_Data_:
_ _ _

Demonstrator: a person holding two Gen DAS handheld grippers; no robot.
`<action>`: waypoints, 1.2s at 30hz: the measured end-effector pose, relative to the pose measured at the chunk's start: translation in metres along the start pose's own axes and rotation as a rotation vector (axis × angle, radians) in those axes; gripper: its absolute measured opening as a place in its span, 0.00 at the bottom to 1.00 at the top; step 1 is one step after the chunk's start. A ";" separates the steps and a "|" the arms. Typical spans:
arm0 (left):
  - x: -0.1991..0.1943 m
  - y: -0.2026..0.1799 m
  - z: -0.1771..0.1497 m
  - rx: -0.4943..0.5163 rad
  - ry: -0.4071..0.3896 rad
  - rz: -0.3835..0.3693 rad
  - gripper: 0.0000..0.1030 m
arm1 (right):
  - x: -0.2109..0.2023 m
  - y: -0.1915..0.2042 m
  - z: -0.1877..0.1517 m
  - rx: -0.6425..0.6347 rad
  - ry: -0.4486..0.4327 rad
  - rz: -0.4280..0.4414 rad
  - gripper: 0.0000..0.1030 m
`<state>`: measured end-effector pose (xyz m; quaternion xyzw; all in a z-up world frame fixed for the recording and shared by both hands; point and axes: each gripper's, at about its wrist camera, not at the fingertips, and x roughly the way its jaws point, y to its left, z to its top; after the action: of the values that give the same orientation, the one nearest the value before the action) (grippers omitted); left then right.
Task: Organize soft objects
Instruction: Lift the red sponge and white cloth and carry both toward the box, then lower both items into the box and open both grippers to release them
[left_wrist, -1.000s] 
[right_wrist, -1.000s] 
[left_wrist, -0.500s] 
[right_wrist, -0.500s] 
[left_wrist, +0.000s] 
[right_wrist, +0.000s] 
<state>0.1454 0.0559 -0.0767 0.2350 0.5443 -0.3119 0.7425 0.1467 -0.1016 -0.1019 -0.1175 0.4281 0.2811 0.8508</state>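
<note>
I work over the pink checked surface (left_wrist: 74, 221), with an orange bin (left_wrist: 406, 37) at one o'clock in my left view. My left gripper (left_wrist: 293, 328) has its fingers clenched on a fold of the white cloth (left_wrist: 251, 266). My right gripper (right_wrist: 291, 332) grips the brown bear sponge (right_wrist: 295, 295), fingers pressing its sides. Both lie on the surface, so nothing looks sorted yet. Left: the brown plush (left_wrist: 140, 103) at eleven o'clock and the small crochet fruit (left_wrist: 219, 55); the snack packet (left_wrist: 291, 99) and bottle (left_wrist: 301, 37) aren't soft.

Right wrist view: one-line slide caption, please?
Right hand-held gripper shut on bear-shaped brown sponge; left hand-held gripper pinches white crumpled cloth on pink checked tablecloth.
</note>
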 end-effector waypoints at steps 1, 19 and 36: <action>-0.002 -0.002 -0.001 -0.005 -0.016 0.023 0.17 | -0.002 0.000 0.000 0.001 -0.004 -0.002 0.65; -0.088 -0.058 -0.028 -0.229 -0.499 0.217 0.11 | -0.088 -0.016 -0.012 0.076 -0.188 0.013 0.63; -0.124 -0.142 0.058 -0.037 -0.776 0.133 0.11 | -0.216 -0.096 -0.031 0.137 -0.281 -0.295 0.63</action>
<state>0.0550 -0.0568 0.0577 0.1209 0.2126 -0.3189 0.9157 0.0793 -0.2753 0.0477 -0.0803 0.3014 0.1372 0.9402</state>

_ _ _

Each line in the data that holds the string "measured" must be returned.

_Written response_:
`<action>`: waypoints, 1.2s at 30hz: the measured end-effector pose, relative to the pose measured at the chunk's start: translation in metres along the start pose's own axes and rotation as a rotation vector (axis × angle, radians) in those axes; gripper: its absolute measured opening as a place in its span, 0.00 at the bottom to 1.00 at the top; step 1 is one step after the chunk's start. A ";" separates the steps and a "|" the arms. Typical spans:
`<state>`: measured end-effector pose (xyz m; quaternion xyzw; all in a z-up world frame fixed for the recording and shared by both hands; point and axes: each gripper's, at about its wrist camera, not at the fingertips, and x roughly the way its jaws point, y to its left, z to its top; after the action: of the values that give the same orientation, the one nearest the value before the action) (grippers omitted); left then right.

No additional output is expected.